Curriculum Learning in Genetic Programming Guided Local Search for Large-scale Vehicle Routing Problems
Saining Liu, Yi Mei, Mengjie Zhang
TL;DR
This work tackles solving large-scale vehicle routing problems by learning GLS utility functions via Genetic Programming, augmented with Curriculum Learning to progressively expose the model to harder instances. The CL-GPGLS framework preserves the core GPGLS architecture while introducing a Curriculum Scheduler that sequences training data by difficulty and transitions between levels during training. Empirical results show CL-GPGLS outperforms random and fixed-scale strategies, with statistically significant improvements in final solutions and stability across 30 trials.

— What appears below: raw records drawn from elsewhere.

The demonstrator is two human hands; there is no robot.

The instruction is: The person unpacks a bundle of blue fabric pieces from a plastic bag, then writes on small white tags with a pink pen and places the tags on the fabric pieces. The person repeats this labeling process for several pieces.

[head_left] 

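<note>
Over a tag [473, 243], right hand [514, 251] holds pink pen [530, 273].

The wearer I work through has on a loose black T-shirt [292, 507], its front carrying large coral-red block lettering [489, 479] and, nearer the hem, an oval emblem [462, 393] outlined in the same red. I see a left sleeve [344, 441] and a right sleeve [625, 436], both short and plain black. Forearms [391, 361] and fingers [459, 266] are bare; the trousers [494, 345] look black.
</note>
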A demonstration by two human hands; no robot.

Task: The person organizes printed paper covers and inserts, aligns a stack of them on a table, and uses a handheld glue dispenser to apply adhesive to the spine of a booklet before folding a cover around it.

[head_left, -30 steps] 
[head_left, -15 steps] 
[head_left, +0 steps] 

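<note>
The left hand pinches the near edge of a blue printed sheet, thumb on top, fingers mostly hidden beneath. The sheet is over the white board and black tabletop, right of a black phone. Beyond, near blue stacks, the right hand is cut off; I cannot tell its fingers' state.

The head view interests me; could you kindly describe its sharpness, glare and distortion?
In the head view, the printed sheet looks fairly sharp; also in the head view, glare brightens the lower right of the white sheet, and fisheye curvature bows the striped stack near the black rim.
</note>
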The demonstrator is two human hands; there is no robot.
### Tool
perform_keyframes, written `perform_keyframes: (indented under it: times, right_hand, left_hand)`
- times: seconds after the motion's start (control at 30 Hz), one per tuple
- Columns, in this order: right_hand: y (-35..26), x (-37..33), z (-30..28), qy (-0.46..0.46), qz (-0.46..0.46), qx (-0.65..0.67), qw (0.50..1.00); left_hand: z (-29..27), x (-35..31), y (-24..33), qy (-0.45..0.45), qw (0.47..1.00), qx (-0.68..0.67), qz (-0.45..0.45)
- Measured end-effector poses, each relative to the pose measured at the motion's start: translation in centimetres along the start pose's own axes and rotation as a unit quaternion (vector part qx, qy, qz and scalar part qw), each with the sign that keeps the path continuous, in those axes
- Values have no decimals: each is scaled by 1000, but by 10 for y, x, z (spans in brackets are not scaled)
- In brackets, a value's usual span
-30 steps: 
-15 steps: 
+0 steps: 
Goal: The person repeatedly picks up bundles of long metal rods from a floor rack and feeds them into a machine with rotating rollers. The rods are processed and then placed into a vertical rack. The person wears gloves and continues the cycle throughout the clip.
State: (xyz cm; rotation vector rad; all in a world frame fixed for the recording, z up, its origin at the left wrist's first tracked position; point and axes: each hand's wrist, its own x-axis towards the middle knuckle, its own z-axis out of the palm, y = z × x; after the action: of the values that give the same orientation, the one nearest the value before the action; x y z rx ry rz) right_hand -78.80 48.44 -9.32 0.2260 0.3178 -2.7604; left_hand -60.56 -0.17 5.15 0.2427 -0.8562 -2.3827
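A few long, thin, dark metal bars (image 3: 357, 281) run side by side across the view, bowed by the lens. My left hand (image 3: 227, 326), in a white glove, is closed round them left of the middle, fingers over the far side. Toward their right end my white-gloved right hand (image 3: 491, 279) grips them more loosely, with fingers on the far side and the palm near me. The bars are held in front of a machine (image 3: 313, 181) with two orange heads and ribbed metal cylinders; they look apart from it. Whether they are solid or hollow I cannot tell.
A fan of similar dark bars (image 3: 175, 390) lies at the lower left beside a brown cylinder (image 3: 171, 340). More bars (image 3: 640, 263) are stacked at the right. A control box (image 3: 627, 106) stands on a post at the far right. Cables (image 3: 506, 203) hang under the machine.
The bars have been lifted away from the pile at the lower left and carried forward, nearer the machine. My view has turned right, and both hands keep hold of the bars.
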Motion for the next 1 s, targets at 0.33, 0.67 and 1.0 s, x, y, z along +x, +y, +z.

The findings suggest curriculum-driven learning enhances generalization to large-scale VRPs and motivates future exploration of adaptive curricula and real-world datasets.
Abstract
Manually designing (meta-)heuristics for the Vehicle Routing Problem (VRP) is a challenging task that requires significant domain expertise. Recently, data-driven approaches have emerged as a promising solution, automatically learning heuristics that perform well on training instances and generalize to unseen test cases. Such an approach learns (meta-)heuristics that can perform well on the training instances, expecting it to generalize well on the unseen test instances. A recent method, named GPGLS, uses Genetic Programming (GP) to learn the utility function in Guided Local Search (GLS) and solved large scale VRP effectively. However, the selection of appropriate training instances during the learning process remains an open question, with most existing studies including GPGLS relying on random instance selection. To address this, we propose a novel method, CL-GPGLS, which integrates Curriculum Learning (CL) into GPGLS. Our approach leverages a predefined curriculum to introduce training instances progressively, starting with simpler tasks and gradually increasing complexity, enabling the model to better adapt and optimize for large-scale VRP (LSVRP). Extensive experiments verify the effectiveness of CL-GPGLS, demonstrating significant performance improvements over three baseline methods.